Lines from the top of the listing down to the one with "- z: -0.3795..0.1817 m", inclusive, are to be copied exactly.

[[ RECORDED INFORMATION open ]]

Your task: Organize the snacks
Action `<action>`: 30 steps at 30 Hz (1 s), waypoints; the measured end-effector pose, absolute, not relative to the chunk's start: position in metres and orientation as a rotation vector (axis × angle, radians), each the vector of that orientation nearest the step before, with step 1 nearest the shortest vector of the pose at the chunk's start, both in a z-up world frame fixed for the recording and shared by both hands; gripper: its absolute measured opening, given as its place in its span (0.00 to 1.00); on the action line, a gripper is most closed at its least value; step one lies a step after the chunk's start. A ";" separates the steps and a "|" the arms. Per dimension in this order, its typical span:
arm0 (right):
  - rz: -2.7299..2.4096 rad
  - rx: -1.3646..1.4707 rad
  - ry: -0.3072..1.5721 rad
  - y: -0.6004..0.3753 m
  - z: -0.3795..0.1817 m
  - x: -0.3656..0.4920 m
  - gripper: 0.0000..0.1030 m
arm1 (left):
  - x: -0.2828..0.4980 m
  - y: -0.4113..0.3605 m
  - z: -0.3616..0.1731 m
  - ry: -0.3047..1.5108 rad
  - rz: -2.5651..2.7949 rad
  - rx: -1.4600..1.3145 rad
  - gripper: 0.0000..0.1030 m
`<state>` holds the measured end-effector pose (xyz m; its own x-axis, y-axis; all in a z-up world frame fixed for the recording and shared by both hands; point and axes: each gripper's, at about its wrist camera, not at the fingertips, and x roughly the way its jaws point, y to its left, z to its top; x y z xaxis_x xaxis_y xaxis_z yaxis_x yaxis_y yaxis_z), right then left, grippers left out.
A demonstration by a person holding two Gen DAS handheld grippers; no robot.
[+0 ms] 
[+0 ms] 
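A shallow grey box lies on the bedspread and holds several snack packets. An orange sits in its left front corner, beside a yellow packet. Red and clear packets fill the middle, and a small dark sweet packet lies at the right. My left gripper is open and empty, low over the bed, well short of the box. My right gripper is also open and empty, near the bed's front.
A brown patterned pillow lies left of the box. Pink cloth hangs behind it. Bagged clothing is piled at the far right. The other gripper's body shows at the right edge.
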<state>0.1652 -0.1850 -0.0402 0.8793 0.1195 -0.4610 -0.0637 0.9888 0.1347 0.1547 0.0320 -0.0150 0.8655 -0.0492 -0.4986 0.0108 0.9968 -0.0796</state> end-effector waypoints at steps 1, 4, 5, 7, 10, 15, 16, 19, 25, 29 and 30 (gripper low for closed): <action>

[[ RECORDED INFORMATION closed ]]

* [OUTPUT FOR THIS EXERCISE]:
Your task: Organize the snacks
Action `<action>`: 30 steps at 30 Hz (1 s), waypoints; the measured end-effector pose, absolute, not relative to the chunk's start: position in metres and orientation as a rotation vector (axis × angle, radians), each the vector of that orientation nearest the step before, with step 1 nearest the shortest vector of the pose at the chunk's start, both in a z-up world frame fixed for the recording and shared by both hands; gripper: its absolute measured opening, given as its place in its span (0.00 to 1.00); on the action line, a gripper is most closed at its least value; step one lies a step after the chunk's start. A ";" separates the steps and a "|" the arms. Per dimension in this order, its typical span:
arm0 (right):
  - rz: -2.7299..2.4096 rad
  - rx: -1.3646..1.4707 rad
  - ry: -0.3072..1.5721 rad
  - y: -0.6004..0.3753 m
  - z: -0.3795..0.1817 m

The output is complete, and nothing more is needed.